| YOUR ASSIGNMENT |
State the number of lines in the records beneath that hold the word "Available", and add nothing.
▼
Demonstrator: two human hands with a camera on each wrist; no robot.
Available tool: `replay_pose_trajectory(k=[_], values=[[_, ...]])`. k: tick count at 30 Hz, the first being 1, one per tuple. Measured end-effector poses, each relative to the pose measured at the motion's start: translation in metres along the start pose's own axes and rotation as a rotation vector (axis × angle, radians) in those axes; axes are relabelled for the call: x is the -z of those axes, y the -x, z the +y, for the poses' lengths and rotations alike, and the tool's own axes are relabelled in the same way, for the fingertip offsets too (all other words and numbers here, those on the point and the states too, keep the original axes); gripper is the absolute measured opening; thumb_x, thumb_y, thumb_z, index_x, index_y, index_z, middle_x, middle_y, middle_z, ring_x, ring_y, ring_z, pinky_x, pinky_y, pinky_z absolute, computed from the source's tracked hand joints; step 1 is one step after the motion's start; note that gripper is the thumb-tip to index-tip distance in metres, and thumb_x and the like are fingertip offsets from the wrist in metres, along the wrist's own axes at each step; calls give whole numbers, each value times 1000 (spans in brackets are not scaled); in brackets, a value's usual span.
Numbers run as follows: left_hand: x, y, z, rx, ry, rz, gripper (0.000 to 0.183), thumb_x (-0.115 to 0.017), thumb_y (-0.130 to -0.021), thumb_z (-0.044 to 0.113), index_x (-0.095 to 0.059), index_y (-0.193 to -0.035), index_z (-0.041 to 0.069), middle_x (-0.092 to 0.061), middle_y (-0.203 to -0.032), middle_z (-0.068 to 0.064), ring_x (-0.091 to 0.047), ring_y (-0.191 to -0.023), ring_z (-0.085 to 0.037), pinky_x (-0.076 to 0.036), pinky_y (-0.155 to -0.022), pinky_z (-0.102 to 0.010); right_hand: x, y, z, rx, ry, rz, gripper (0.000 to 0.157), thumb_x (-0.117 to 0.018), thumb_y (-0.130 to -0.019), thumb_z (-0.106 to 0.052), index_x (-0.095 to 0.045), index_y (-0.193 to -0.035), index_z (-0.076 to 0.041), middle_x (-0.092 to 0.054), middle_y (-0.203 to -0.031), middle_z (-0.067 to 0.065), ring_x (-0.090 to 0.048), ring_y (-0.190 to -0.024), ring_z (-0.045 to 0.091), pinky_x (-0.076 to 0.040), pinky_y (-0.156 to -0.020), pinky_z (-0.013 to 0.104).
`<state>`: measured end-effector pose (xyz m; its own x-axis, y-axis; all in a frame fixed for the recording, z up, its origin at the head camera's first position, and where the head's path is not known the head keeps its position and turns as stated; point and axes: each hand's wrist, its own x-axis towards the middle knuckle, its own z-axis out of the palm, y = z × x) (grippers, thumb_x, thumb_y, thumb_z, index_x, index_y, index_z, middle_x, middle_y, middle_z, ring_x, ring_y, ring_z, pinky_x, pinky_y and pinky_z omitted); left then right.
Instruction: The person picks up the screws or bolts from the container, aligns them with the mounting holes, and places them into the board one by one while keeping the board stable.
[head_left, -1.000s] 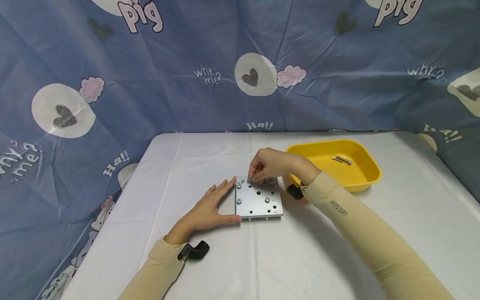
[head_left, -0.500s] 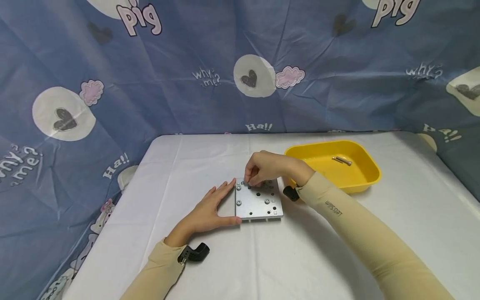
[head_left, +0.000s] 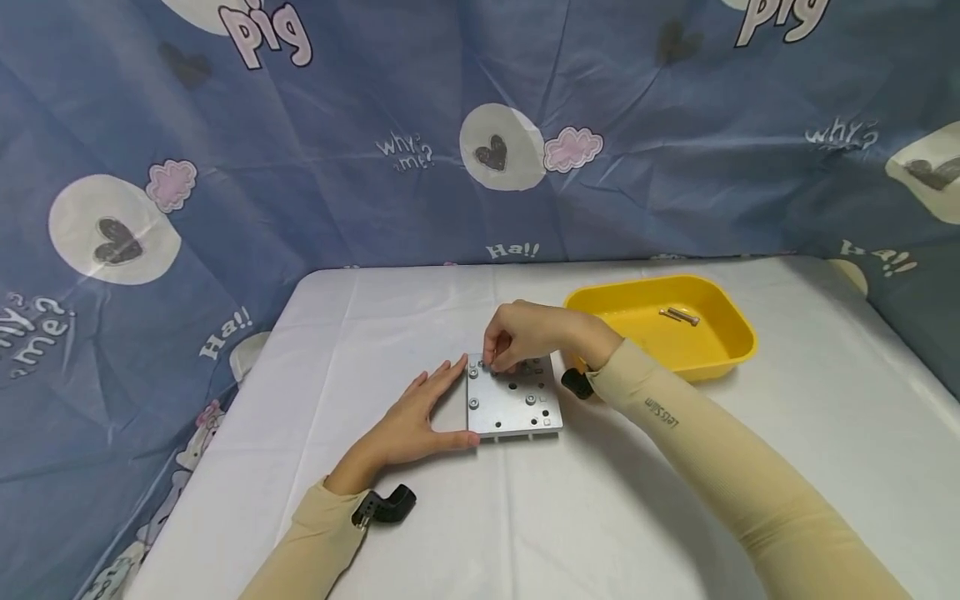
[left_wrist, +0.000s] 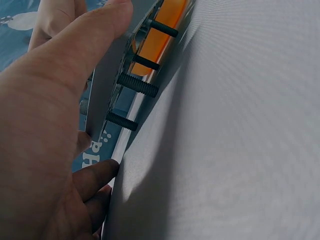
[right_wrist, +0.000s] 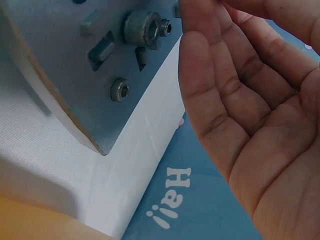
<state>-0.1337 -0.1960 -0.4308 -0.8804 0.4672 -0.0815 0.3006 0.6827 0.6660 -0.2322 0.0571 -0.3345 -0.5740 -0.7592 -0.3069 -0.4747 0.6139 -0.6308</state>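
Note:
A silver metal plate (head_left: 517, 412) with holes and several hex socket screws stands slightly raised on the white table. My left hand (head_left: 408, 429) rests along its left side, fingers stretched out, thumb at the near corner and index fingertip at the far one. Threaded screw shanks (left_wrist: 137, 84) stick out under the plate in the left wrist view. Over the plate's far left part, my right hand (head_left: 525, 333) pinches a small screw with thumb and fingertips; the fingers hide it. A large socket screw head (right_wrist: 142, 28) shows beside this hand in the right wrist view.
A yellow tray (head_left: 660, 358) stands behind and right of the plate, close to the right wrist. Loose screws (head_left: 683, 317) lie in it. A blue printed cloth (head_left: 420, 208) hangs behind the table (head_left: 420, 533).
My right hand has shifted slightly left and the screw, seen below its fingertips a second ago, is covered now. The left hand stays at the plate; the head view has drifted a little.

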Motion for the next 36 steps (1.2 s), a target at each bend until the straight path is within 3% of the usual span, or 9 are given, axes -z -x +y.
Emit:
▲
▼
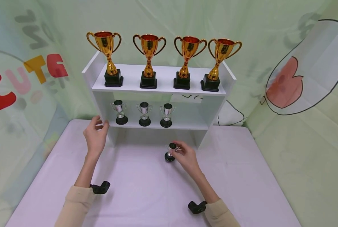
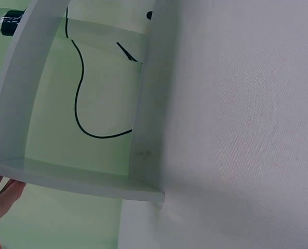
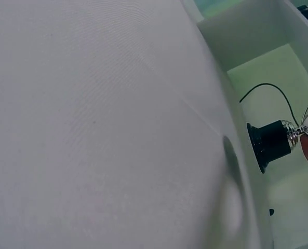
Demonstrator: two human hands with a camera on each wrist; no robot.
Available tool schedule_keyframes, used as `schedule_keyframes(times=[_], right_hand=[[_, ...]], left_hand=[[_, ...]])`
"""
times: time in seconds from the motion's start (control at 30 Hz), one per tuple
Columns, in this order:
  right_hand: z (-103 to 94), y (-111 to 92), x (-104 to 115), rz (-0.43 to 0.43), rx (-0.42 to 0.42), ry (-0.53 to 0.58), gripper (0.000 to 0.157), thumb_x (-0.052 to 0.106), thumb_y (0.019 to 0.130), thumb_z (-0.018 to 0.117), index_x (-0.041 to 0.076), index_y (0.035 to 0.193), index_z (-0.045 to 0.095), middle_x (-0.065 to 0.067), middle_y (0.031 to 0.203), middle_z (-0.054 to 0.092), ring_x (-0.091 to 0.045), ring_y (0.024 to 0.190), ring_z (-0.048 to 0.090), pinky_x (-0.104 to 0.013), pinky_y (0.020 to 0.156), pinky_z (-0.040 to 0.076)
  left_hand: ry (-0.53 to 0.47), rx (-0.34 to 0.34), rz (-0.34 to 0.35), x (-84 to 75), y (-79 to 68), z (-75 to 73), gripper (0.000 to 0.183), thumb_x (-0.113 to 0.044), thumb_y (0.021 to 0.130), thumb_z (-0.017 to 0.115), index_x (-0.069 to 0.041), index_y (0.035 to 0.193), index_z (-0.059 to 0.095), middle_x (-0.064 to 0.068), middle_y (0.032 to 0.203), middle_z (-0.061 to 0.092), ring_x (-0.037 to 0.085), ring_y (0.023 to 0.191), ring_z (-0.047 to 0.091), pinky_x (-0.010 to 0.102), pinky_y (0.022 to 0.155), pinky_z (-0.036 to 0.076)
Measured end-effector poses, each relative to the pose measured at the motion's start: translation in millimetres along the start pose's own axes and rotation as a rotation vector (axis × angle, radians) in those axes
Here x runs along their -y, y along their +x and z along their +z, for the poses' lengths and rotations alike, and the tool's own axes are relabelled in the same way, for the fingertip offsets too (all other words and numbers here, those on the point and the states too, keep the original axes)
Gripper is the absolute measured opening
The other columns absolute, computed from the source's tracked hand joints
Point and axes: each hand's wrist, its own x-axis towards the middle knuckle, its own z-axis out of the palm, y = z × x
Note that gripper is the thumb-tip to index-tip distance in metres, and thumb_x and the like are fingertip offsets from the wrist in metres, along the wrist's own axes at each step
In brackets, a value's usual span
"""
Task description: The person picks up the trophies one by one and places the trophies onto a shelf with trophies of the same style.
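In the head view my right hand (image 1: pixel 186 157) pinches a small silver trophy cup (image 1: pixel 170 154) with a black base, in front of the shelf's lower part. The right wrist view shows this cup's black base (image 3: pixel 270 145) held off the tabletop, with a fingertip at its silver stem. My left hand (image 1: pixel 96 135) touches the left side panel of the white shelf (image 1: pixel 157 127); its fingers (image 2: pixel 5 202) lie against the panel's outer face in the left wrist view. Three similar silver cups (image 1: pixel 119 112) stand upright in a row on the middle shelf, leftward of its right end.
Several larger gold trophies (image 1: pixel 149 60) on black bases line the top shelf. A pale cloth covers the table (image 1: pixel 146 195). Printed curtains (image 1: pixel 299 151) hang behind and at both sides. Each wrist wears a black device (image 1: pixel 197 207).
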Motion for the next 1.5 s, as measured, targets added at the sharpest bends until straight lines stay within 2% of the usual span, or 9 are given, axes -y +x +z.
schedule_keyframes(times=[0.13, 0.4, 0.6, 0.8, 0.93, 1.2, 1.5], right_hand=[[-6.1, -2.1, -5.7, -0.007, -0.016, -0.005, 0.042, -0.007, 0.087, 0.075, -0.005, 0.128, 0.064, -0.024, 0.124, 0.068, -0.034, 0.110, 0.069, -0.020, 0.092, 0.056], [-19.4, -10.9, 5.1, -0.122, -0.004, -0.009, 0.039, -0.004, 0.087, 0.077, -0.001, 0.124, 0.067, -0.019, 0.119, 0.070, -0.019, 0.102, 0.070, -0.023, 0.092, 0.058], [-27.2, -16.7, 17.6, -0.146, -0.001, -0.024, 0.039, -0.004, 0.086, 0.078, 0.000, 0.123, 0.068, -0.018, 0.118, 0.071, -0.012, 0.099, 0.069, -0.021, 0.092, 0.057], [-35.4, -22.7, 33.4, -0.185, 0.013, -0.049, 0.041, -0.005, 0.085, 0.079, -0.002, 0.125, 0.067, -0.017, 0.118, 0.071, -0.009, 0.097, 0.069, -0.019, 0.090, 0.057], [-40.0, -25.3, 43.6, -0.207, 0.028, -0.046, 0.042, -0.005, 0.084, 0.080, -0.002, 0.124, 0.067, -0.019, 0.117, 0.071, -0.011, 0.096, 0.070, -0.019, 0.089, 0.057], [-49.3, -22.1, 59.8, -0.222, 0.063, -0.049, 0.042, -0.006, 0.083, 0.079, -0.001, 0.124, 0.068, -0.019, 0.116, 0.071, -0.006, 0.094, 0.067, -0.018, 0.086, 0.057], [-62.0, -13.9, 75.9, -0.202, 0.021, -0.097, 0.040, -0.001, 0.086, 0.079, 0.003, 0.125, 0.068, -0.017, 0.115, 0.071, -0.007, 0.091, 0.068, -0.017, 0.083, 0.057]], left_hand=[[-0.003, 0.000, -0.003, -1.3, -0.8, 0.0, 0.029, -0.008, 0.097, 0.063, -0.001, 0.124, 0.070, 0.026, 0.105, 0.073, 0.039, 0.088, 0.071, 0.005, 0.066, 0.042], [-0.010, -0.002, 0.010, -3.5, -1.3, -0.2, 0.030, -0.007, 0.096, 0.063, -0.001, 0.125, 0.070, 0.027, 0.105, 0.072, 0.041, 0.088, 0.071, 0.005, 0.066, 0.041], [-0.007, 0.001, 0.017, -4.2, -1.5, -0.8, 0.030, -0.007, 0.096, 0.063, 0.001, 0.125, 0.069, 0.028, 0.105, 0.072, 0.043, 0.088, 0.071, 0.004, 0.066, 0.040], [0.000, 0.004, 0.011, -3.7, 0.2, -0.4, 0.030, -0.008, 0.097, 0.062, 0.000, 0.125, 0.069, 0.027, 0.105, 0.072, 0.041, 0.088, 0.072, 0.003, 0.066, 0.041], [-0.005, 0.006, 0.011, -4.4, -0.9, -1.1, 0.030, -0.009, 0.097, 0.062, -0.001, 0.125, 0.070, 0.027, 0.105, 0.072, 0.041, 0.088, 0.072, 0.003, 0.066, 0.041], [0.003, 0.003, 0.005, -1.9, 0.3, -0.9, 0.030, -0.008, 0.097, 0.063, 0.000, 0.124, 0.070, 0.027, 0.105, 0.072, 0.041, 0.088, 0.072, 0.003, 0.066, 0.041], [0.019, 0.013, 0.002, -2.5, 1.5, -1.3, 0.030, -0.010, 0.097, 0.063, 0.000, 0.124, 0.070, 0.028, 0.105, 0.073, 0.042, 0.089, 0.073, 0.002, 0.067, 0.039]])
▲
| RESULT OF THE EXERCISE |
2